Algorithmia
Case Study
Devopsbay undertook a project to enhance the Algorithmia MLOps platform by developing a custom Python installer, integrating monitoring capabilities, and creating Ansible automation. This project aimed to streamline the installation and management of Algorithmia on Kubernetes clusters, ensuring efficient deployment and configuration of necessary resources.
Key aspects of the project
Technical Challenges
Adapting the Python Algorithmia installer for Kubernetes and adding Ansible automation for installing custom components.
Project Implementation
The project involved adding features to the installer, automating deployment and configuration using Ansible, and managing the state of the installation securely.
Technologies Used
The project utilized Ansible, Python, Kubernetes, and AWS to achieve its goals.
Technical challenges
- Adapting the Python Algorithmia Installer for Kubernetes: The primary challenge was modifying the existing Python-based installer to be compatible with Kubernetes environments. This required in-depth knowledge of both Python and Kubernetes to ensure seamless integration.
- Adding Ansible Automation for Installing Custom Components: Another significant challenge was creating Ansible playbooks to automate the installation and configuration of custom components required by Algorithmia. This included deploying and managing Custom Resource Definitions (CRDs) and other Kubernetes resources.

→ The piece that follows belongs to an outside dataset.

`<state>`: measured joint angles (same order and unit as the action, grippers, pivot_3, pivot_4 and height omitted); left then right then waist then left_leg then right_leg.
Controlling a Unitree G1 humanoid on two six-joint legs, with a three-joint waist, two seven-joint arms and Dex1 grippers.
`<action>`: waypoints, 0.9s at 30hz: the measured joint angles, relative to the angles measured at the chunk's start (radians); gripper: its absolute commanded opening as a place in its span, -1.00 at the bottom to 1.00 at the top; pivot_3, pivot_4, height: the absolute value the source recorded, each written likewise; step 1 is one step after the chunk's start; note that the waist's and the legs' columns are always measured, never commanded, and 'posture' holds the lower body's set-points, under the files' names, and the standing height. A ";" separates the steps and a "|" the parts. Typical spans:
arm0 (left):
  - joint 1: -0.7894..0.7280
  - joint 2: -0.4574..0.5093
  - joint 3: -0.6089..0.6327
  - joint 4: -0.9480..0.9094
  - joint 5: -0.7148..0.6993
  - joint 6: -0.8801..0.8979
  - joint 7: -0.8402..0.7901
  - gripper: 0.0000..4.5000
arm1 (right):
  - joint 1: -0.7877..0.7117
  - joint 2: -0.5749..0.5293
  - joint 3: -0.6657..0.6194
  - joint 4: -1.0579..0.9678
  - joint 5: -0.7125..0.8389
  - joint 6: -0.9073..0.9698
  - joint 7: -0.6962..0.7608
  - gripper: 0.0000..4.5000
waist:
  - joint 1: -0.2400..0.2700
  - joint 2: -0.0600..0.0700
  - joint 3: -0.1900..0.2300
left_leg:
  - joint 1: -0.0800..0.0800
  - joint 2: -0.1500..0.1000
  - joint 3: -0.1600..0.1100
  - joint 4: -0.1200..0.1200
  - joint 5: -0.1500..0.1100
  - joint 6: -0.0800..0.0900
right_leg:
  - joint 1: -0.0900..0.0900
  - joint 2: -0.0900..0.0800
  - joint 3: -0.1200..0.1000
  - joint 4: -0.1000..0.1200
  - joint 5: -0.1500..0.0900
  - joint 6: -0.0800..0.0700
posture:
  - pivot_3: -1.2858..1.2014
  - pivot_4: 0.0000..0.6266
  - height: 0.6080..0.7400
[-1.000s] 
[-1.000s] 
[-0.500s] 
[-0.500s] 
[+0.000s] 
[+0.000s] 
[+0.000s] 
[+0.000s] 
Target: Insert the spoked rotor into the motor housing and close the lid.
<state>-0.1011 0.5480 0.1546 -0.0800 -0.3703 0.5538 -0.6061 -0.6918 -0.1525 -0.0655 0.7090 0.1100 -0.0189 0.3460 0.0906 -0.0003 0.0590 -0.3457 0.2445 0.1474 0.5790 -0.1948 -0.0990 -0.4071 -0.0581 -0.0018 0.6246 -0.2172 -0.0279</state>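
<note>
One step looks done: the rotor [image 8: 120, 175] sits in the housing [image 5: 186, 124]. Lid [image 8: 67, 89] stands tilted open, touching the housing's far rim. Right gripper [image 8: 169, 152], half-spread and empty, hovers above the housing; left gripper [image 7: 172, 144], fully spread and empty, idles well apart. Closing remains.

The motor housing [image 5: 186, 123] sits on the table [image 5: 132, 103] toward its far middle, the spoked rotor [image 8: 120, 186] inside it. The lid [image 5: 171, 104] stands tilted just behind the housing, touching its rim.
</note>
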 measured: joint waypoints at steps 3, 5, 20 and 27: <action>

Project implementation stages
- 1
Adding Features to the Installer
The initial phase involved enhancing the Python installer to support Kubernetes deployments. This included adding necessary features and ensuring compatibility with Kubernetes clusters.
- 2
Ansible Automation
The next phase focused on developing Ansible playbooks to automate the deployment and configuration of Algorithmia's components. This included handling CRDs and other essential resources.
- 3
Managing Installation State
To address the complexity of managing various components like Ansible, Terraform, kubectl, and Helm, a platform installer state functionality was added. This feature allowed the management of state files for the Algorithmia installation, storing them securely as JSON within an S3 bucket.
Problems and solutions
Team involvement
- Python Developers
- Machine Learning Engineers
- QA Engineers
- Front-end Developers
- MLOps Engineers
- Project Managers
Conclusion
Devopsbaysuccessfully enhanced the Algorithmia MLOps platform by developing a custom Python installer and integrating Ansible automation. The project addressed critical technical challenges, streamlined the installation process, and ensured secure state management. The use of advanced technologies and a skilled team enabled the efficient deployment and configuration of Algorithmia on Kubernetes clusters, ultimately contributing to the platform's robustness and reliability.